As sk8harddiefast suggests, you can try transmission it is a fine fall back but deluge is a better client - IMO, but transmission should meet your needs till you can get the port working.


----------



## om (Jun 15, 2010)

I never use deluge as root. I was just curious and wanted to see if it was a permissions problem.

I don't want to use the deluge package since it uses an older perl. I am temporarily using transmission, but I still want to use deluge.


----------



## om (Jun 15, 2010)

My friend just got this response from  a port maintainer:



> I am using deluge 1.3.0 RC1. I have ports ready for this but I cannot commit them until
> 
> http://www.freebsd.org/cgi/query-pr.cgi?pr=144337
> 
> is committed.


----------



## om (Dec 8, 2010)

Is deluge broken again?

When I reinstall deluge I get a Segmentation fault: 11 error

Can anyone run deluge after reinstalling it?


----------



## om (Dec 21, 2010)

bump

I can't be the only one who uses (used) deluge here.


----------



## roddierod (Dec 22, 2010)

I use it but because of all the build problems, I have installed the last package and placed deluge in my PKG_HOLD list so it does not unpdate.


----------



## om (Dec 23, 2010)

I am trying to confirm if you deluge is broken if you install the latest port.


----------



## roddierod (Dec 23, 2010)

yes


----------



## EasyTarget (Jan 10, 2011)

Just FYI: Last Tuesday (just before the port was marked as broken again..) I manually deinstalled deluge and all it's related stuff (eg: *libtorrent*, *boost*) from my system.. then reistalled deluge from ports (cd /usr/ports/net-p2p/deluge ; make install) and let it bring in all the boost and libtorrent stuff it needed.
It built and runs with no apparent errors..

Since then libtorrent-rastabar has been updated, I applied that update and deluge is -still- running perfectly. 
Yet the port is marked as broken and I see lots of others reporting problems with it.. So I guess YMMV,


----------



## dulemars (Feb 27, 2011)

Agree, I just removed BROKEN line from deluge's Makefile, and it installed without any problems and works perfectly.
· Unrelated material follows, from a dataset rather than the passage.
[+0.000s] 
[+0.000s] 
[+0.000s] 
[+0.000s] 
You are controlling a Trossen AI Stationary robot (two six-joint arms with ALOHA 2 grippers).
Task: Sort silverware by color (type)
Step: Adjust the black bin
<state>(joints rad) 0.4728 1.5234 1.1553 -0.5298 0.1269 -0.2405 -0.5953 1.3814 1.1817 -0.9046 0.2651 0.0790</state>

Why is it still marked broken, I ask?:\


----------



## EasyTarget (Mar 28, 2011)

I wish I had more time to investigate this; I just upped my system over the weekend (to FreeBSD 7.4 and Python 2.7)

Deluge itself installed and runs just fine once I'd removed the 'Broken' flag from the Makefile.

I did have a build failure initially, and needed to manually deinstall net-p2p/libtorrent-rasterbar-15-python before restarting the deluge build. But I wonder if that was an artefact of the python upgrade, rather than a specific Deluge problem.

I've emailed the maintainer and will see if we can get this resolved. Maybe this is just a FreeBSD 8 problem?


----------



## dusty_fox (Apr 21, 2011)

I just wanted to add that Deluge compiled and runs fine here.  I did not actually add a torrent though.

On the off-chance that anyone gets a crash when adding a torrent, disable classic mode.


----------



## om (Apr 28, 2011)

Deluge works fine now. I don't know why it's still marked as broken.


----------